# [Q] Mt65xx Android Phone Driver



## patchin (Jul 12, 2011)

Plugged in my android and put unto debug mode and my windows XP cannot find the device driver for MT65XX. 
I tried many places in the internet and still cannot find the device drivers for MT65XX. Seniors...please HELP!.....


----------



## zjerunk (Jul 24, 2011)

I'm looking all over the internet myself for the same thing. Wish I could help. Also, I've tried a million ways to load the Windows USB driver for Android on my Acer Aspire One D260 netbook with no luck at all.

I'm guessing you have a Chinese Android 2.2 phone....like me. Perhaps the HTC Magic look-alike?


----------



## numer (Oct 20, 2011)

http://www.4shared.com/get/0MvyztbR/usb_driver_MT65xx_Android_ZTE_.html

 not to late.


----------



## playincard (Oct 21, 2011)

I was getting unknown 'MT65xx Android Phone' in Windows Device Manager. The drivers posted by @numer worked for me. Many thanks


----------



## maccutto (Nov 19, 2011)

*cant install the usb drivers*

i got vista sp2 and i cant installed the drivers not even the one who post numer need help please


----------



## [email protected] (Jan 5, 2012)

4shared link worked like a charm on a chinese A1200 (MTK6573 CPU) !

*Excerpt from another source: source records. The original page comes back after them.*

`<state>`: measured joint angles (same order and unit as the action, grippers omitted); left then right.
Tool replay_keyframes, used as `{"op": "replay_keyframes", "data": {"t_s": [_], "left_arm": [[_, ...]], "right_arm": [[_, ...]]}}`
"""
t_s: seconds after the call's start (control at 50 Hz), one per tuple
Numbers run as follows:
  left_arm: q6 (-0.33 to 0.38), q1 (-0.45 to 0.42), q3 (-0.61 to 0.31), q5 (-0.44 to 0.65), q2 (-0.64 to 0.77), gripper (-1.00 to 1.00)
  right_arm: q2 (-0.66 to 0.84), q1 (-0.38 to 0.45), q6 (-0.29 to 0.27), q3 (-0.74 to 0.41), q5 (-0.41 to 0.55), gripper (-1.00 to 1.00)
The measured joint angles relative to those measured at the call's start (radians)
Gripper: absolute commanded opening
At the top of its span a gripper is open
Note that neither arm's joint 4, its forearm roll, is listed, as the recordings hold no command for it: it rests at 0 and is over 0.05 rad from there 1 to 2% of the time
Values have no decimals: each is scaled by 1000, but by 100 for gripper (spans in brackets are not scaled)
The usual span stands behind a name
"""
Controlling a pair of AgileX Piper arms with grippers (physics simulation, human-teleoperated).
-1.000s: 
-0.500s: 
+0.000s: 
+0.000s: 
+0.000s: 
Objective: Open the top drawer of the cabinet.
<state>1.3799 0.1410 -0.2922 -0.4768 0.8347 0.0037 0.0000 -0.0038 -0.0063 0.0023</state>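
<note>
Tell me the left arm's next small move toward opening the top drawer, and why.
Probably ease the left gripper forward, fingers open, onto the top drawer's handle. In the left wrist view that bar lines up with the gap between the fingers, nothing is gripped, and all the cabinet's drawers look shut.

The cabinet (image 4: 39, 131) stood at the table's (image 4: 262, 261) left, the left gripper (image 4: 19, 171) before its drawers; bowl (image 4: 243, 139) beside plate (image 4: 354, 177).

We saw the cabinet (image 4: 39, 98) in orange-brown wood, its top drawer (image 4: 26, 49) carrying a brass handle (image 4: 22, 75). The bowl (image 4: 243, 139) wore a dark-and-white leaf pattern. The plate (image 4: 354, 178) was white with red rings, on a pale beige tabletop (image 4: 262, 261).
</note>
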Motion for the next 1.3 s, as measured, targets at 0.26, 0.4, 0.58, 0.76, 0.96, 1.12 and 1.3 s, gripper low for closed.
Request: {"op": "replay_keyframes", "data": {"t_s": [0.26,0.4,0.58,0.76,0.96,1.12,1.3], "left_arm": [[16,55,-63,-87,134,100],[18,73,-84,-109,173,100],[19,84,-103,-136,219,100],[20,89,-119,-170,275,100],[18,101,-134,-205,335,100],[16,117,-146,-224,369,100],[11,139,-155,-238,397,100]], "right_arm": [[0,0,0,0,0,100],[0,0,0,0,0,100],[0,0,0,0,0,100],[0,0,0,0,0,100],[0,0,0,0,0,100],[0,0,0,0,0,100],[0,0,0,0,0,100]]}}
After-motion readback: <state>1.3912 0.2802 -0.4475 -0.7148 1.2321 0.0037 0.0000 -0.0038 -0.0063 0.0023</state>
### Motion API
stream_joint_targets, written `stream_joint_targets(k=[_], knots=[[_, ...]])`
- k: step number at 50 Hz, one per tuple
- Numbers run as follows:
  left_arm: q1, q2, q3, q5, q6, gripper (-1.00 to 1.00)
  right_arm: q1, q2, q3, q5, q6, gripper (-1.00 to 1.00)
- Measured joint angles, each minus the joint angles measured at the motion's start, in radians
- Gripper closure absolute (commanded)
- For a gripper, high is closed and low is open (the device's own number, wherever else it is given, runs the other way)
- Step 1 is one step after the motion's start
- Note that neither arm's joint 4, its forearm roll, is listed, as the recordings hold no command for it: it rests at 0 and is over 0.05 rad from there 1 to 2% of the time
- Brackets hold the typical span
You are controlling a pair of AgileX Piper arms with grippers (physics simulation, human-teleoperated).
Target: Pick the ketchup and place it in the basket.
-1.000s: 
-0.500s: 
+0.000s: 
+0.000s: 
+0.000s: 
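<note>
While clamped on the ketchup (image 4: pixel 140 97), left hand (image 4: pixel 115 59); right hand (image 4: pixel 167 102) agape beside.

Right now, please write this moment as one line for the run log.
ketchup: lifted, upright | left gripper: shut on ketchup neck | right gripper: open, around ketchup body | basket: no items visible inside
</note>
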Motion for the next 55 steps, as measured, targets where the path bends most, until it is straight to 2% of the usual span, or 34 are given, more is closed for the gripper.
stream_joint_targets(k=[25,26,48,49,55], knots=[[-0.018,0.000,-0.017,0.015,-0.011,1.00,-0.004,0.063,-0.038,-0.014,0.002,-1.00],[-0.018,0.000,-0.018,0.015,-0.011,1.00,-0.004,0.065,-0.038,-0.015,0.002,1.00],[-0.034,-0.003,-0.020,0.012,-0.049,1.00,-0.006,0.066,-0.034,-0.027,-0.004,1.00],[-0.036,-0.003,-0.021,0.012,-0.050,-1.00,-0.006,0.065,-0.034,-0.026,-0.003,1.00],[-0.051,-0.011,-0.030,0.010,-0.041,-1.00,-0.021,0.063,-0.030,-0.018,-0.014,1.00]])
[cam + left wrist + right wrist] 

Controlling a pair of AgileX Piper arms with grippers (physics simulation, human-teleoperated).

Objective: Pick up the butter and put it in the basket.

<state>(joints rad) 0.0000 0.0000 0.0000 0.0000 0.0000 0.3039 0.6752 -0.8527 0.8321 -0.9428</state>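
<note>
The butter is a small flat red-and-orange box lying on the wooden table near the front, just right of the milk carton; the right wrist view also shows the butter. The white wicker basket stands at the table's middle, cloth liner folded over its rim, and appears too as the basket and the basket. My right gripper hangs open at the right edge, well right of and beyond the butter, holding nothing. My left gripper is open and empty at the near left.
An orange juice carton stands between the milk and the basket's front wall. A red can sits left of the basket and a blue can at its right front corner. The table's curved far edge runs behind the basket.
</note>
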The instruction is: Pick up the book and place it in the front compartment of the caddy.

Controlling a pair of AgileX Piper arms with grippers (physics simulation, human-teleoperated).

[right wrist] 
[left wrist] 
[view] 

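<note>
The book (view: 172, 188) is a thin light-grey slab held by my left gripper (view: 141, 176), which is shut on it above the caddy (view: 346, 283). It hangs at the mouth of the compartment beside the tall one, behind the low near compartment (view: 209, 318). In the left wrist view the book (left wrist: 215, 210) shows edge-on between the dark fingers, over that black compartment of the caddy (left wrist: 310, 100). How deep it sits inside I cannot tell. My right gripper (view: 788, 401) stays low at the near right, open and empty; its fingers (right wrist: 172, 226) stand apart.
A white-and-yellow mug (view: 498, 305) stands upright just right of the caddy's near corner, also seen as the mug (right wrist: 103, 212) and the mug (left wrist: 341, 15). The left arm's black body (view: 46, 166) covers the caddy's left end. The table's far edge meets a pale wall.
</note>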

Thanks numer ! 5USD Donation sent.


----------



## Ibot (Jan 11, 2012)

Woaah! 

Thanx thanx! Needed this a lot!  U rule!


----------



## Rescator (Jan 20, 2012)

I 'm a french newbee i've download the archive but how must we do installation for this driver on W$ XP ?
Your welkome


----------



## jomarx (Jan 26, 2012)

*IT worked~!*

Thanks! it worked for my Cherry Mobile Candy Chat. It made rooting possible


----------



## mrluisito5 (Jan 29, 2012)

*Any room for this cellphone*

Hi i want to know if there a upgrade for this cellphone to android 2.3


----------



## sinister29 (Mar 28, 2012)

*Help me ROOT my Cherry Mobile Candy Chat...*



jomarx said:


> Thanks! it worked for my Cherry Mobile Candy Chat. It made rooting possible

Click to collapse



Sir can you teach me how to root my Cherry Mobile Candy Chat... It's now running super slow. Also when rooted can i get rid of the Angry Birds and Espier File Manager. Thank in advance for your help


----------



## mastermind1024 (Mar 31, 2012)

Rescator said:


> I 'm a french newbee i've download the archive but how must we do installation for this driver on W$ XP ?
> Your welkome

Click to collapse



Go to Device Manager, Right click on your device and Update Driver.
Choose the option to browse the drivers from specific location n use the location where u extracted the archive.


----------



## C4nnon fodd3r (Apr 8, 2012)

make sure you untick sub-folders on the location so usb-drivers folder is highlighted dont go further into that directory...It then worked for me on Isus Speed


----------



## sparkyuiop (Apr 10, 2012)

Here is another link if you don't want to sign up for that iLivid crap on your computer!
http://rghost.net/36458781


----------



## costasx (Apr 18, 2012)

Worked for me too!!! Thanks!!!!!


----------



## rovar (Apr 20, 2012)

*Android SDK*

The google usb drivers seem to work with MTK phones too, at least they did with mine, you need to download the android sdk to download them however.


----------



## thihaz (May 23, 2012)

rovar said:


> The google usb drivers seem to work with MTK phones too, at least they did with mine, you need to download the android sdk to download them however.

Click to collapse



yeah i am about to post this


----------



## samuellemuel (Jul 6, 2012)

sinister29 said:


> Sir can you teach me how to root my Cherry Mobile Candy Chat... It's now running super slow. Also when rooted can i get rid of the Angry Birds and Espier File Manager. Thank in advance for your help

Click to collapse



download Z4 root on your device (Cherry Mobile Candy) from the Android Market, then install it..after installing, just click "root device"..then your good to go..it will take just a few minutes to root your CM Candy. I hope that would help.


----------



## numer (Jul 13, 2012)

[email protected] said:


> 4shared link worked like a charm on a chinese A1200 (MTK6573 CPU) !
> 
> Thanks numer ! 5USD Donation sent.

Click to collapse



OH!!! Thanks i can't remeber i had paypal


----------



## fridayda13 (Jul 30, 2012)

*How do I install this?*

I don't know how to install this. I tried many ways, but none seems to work.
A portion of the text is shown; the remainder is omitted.